Когда они слушали приказ Наполеона, представлявшего им за их увечья и смерть в утешение слова потомства о том, что и они были в битве под Москвою, они кричали «Vive l'Empereur!» точно так же, как они кричали «Vive l'Empereur!» при виде изображения мальчика, протыкающего земной шар палочкой от бильбоке; точно так же, как бы они кричали «Vive l'Empereur!» при всякой бессмыслице, которую бы им сказали. Им ничего больше не оставалось делать, как кричать «Vive l'Empereur!» и идти драться, чтобы найти пищу и отдых победителей в Москве. Стало быть, не вследствие приказания Наполеона они убивали себе подобных.
И не Наполеон распоряжался ходом сраженья, потому что из диспозиции его ничего не было исполнено и во время сражения он не знал про то, что происходило впереди его. Стало быть, и то, каким образом эти люди убивали друг друга, происходило не по воле Наполеона, а шло независимо от него, по воле сотен тысяч людей, участвовавших в общем деле. Наполеону казалось только, что все дело происходило по воле его. И потому вопрос о том, был ли или не был у Наполеона насморк, не имеет для истории большего интереса, чем вопрос о насморке последнего фурштатского солдата.
Тем более 26 го августа насморк Наполеона не имел значения, что показания писателей о том, будто вследствие насморка Наполеона его диспозиция и распоряжения во время сражения были не так хороши, как прежние, – совершенно несправедливы.

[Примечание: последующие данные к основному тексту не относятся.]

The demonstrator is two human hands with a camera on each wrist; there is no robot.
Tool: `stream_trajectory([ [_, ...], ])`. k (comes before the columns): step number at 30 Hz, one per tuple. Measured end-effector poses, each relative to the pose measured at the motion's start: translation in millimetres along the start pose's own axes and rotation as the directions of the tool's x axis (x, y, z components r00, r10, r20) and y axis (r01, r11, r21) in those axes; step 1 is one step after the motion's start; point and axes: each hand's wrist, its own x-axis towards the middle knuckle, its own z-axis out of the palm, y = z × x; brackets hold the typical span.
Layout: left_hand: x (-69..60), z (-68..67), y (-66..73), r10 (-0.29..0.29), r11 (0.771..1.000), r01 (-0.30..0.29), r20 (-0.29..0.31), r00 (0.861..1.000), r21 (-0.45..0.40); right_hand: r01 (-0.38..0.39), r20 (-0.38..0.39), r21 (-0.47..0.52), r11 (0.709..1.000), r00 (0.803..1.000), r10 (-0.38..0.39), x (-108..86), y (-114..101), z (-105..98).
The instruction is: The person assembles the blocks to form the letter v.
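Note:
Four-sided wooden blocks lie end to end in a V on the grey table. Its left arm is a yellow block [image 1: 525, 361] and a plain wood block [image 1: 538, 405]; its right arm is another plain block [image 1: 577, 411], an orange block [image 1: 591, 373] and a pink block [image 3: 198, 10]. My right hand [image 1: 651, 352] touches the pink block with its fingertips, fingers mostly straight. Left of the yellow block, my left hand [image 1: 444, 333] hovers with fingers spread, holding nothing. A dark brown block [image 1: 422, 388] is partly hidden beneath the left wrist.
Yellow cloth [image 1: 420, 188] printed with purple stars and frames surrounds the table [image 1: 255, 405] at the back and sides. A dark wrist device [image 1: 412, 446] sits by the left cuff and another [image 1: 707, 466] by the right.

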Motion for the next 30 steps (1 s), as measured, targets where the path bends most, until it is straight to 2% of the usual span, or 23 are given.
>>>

Выписанная здесь диспозиция нисколько не была хуже, а даже лучше всех прежних диспозиций, по которым выигрывались сражения. Мнимые распоряжения во время сражения были тоже не хуже прежних, а точно такие же, как и всегда. Но диспозиция и распоряжения эти кажутся только хуже прежних потому, что Бородинское сражение было первое, которого не выиграл Наполеон. Все самые прекрасные и глубокомысленные диспозиции и распоряжения кажутся очень дурными, и каждый ученый военный с значительным видом критикует их, когда сражение по ним не выиграно, и самью плохие диспозиции и распоряжения кажутся очень хорошими, и серьезные люди в целых томах доказывают достоинства плохих распоряжений, когда по ним выиграно сражение.